⇦ Back

The code on this page uses the numpy, matplotlib and scipy packages. These can be installed from the terminal with:

$ python3.11 -m pip install numpy
$ python3.11 -m pip install matplotlib
$ python3.11 -m pip install scipy

where python3.11 corresponds to the version of Python you have installed and are using.

Generally, NumPy only lets you draw random numbers from a distribution while SciPy let’s you work with the PDF, CDF, PPF, etc, as exact mathematical formulas.

1 What is a Normal Distribution?

A normal distribution is a type of distribution of probabilities. The probability of a measurement having a certain value depends on what that value is: the probability that it will be close to the average or expected value is quite high, whereas the probability that it will be far away from the expected value is quite low.

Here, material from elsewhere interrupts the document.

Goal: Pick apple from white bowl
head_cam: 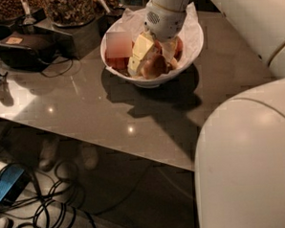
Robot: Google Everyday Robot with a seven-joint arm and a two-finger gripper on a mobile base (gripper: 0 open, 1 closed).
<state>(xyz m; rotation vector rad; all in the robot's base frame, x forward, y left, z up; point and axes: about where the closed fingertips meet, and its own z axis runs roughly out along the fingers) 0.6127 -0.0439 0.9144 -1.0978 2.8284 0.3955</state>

Hence, the probability is distributed (different) across the range of values that the measurement could have.

This can be seen in the ‘probability density function’ (PDF) - the function of the relative likelihoods that a measurement will have a certain value. It is higher in the middle and lower at the ends (tails) because it is more probable that a measurement will have a close-to-average value:

import numpy as np
from matplotlib import pyplot as plt
from scipy import stats as st

# Create plot
ax = plt.axes()
# Probability density function (PDF)
x = np.linspace(-3, 3, 1000)
ax.plot(x, st.norm.pdf(x), 'k')
# Mean
ax.axvline(0, 0, st.norm.pdf(0) / 0.45, c='k', ls='--', label='Mean')
# Axes
ax.set_ylim([0, 0.45])
ax.set_xlim([-3, 3])
# Format
ax.set_title('Probability Density Function (PDF) of\nthe Standard Normal Distribution')
ax.set_ylabel('Relative Likelihood')
ax.set_xlabel('Distance of the Value of a Random Variable from the Mean')
ax.legend(frameon=False)
plt.show()

In general, the PDF represents, on the y-axis, the relative likelihood that a random variable will have the corresponding value on the x-axis. However, a more correct interpretation is to realise that, because the values on the x-axis are continuous, it means that there are infinitely many of them and thus the chance of having one of a particular value is actually infinitesimally small. It thus makes more sense to talk about the probability of a random variable having a value of \(x\) or less. This is because you are then actually talking about a continuous range of values, and the chance of a random variable having a value inside that range is not infinitesimally small.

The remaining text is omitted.